Una tavola, una corda, un’ala in tessuto sintetico. Una disciplina ecosostenibile che ha conquistato anche il 47enne Marco Mattei.

TESTO: PATRICK MANCINI – FOTO: MASSIMO PEDRAZZINI

Coi piedi su una tavola, con le braccia trascinate dal vento. In armonia con la natura. È la filosofia del kitesurf, sport relativamente giovane, nato in Francia, che fa capolino anche nella Svizzera italiana. Almeno in linea teorica. «Perché da noi mancano i venti – spiega Marco Mattei, 47enne di Grono, grande appassionato di questa disciplina –. E così ci tocca spesso emigrare sul lago di Como».
Proprio sulle rive del Lario, Marco è presidente di un club, il Kite Cremia, in cui militano diversi ticinesi. «L’elemento chiave per chi pratica il nostro sport è il vento. Ovvio, se si pensa che ci aggrappiamo a corde di circa 25 metri trainate da un’ala, composta da tessuti sintetici molto simili a quelli del parapendio. Senza vento non si va da nessuna parte».   
Marco si avvicina al kitesurf una decina di anni fa. «L’ho trovata una bella evoluzione del windsurf, che già praticavo dall’età di 15 anni. Inoltre, sono rimasto affascinato dall’ecosostenibilità di questa disciplina. Ti diverti, rispettando la natura. Per me, che nella vita costruisco case in legno, energeticamente sostenibili, è un aspetto prioritario».

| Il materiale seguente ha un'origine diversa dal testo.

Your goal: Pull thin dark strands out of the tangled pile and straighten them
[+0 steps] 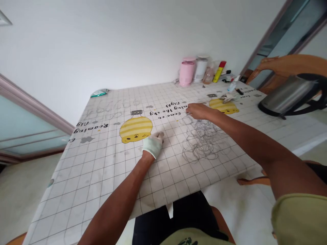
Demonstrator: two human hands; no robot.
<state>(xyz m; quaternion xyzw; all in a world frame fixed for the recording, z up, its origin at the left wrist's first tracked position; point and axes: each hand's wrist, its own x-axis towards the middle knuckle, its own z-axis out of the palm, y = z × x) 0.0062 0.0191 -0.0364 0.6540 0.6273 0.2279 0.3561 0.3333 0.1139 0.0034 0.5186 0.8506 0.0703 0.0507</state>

E, nonostante le apparenze, sembra che il kitesurf non sia così tanto difficile da imparare. «In un paio di giorni, se si è seguiti da una scuola seria, si apprendono le basi. Il “fai da te”, invece, è pericoloso. Perché ci sono nozioni teoriche da non sottovalutare, in particolare quando si è confrontati con le correnti». Le competizioni agonistiche? Ce ne sono di diverso tipo. Ma a Marco sembrano non interessare. «Io preferisco puntare sul divertimento puro. Sulla sensazione di assoluta libertà che si prova mentre si è in acqua. Faccio kitesurf anche in inverno. Appena è possibile. Questo, tra l’altro, è anche uno sport che va bene proprio per tutti. Lo praticano i ragazzini, gli anziani. E perfino le persone con disabilità».